- Born: Katherine Mary Peyton 13 December 1965 Bury St Edmunds, Suffolk, England
- Died: 9 February 2005 (aged 39) Mogadishu, Somalia
- Cause of death: Shot
- Education: Culford School
- Alma mater: University of Manchester
- Occupations: Journalist, freelance producer
- Employer: BBC

= Kate Peyton =

British journalist and senior producer

Katherine Mary Peyton (13 December 1965 – 9 February 2005) was a British journalist and senior producer for the BBC bureau in Johannesburg, South Africa, from 2002 to 2005. She was killed in a shooting incident in Somalia whilst reporting on that country's nascent peace process.

==Early life and education ==
Katherine Mary Peyton was born on 13 December 1965 in Bury St Edmunds, Suffolk. She was educated at Culford School and read civil engineering at Manchester University. However, while at university she found herself increasingly drawn to books and journalism, and resolved to make a career as a producer in broadcasting.

== Career ==
On leaving university Peyton got her first job at BBC Radio Suffolk, and also worked at Radio Merseyside and GMR. Her long-term ambition as a young radio producer was eventually to work in South Africa, a country she had first visited with her family in 1979.

She finally moved to South Africa to work in the 1990s, firstly for the South African Broadcasting Corporation and the BBC as a freelance producer. She was eventually appointed to the post of Africa producer for the BBC in the early 2000s. She covered many major stories, including the emerging AIDS crisis in South Africa, the Mozambique floods and the humanitarian emergency of Darfur.

===Somalia ===
In February 2005, Peyton was warned by the BBC's Johannesburg bureau chief that there was concern over her perceived lack of focus. When she was asked to travel to Somalia to report on the situation there for the BBC World Service, she saw it as a chance to demonstrate her commitment and improve the chances of her contract being renewed.

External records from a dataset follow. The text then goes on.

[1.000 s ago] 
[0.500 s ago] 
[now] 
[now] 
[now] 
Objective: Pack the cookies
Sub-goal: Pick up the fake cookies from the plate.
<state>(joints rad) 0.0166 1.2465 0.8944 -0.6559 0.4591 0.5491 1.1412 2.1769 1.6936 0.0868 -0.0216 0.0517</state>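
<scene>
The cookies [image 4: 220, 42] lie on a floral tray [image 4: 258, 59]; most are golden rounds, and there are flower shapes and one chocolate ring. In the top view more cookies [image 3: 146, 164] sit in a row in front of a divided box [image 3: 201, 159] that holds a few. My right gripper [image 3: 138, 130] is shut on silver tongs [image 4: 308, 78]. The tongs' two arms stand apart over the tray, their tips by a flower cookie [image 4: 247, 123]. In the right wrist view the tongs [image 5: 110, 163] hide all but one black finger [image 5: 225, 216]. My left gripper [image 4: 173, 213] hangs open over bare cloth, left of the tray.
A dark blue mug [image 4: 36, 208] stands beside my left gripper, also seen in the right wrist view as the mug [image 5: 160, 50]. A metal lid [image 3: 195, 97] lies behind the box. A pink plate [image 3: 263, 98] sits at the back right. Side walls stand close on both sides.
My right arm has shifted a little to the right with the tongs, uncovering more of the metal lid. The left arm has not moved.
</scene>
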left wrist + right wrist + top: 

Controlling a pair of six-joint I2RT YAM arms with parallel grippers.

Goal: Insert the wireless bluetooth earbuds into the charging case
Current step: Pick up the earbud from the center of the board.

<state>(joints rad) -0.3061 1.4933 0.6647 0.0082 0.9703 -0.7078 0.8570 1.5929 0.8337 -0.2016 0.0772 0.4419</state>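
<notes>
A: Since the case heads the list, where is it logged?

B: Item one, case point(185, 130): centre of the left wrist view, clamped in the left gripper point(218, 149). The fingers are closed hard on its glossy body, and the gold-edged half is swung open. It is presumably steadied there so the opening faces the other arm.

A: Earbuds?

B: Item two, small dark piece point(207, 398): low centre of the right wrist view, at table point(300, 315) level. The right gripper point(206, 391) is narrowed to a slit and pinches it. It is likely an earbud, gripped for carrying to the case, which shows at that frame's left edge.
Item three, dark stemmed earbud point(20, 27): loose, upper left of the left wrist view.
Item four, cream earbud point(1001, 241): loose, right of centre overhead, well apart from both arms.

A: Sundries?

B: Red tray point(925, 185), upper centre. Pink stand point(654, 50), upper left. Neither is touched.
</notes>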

On arrival in Mogadishu, Peyton, accompanied by Australian reporter Peter Greste, and checked into the Sahafi Hotel.
==== Murder and aftermath ====
Only a few hours later she was shot in the back while standing outside the hotel, which was popular with politicians and journalists. She underwent emergency surgery but died later the same day (9 February 2005) in the hospital. It was later found by the United Nations that her killing was likely organised by the Al-Qaeda-affiliated military leader, Aden Hashi Farah.

After Peyton's death, her family and friends raised questions over how much pressure to take on dangerous assignments was put on producers and reporters retained on short-term contracts. At the inquest into her death the coroner stated that while the BBC was not liable for Peyton's death, BBC managers had to recognise that staff had an overriding right to turn down dangerous jobs, regardless of any fears they might have for their future employment.

==In film ==
Peyton is played by Yael Stone in the 2024 Australian film The Correspondent, directed by Kriv Stenders. Her character is seen in a series of flashbacks, which include her murder, opposite Richard Roxburgh, who plays Peter Greste.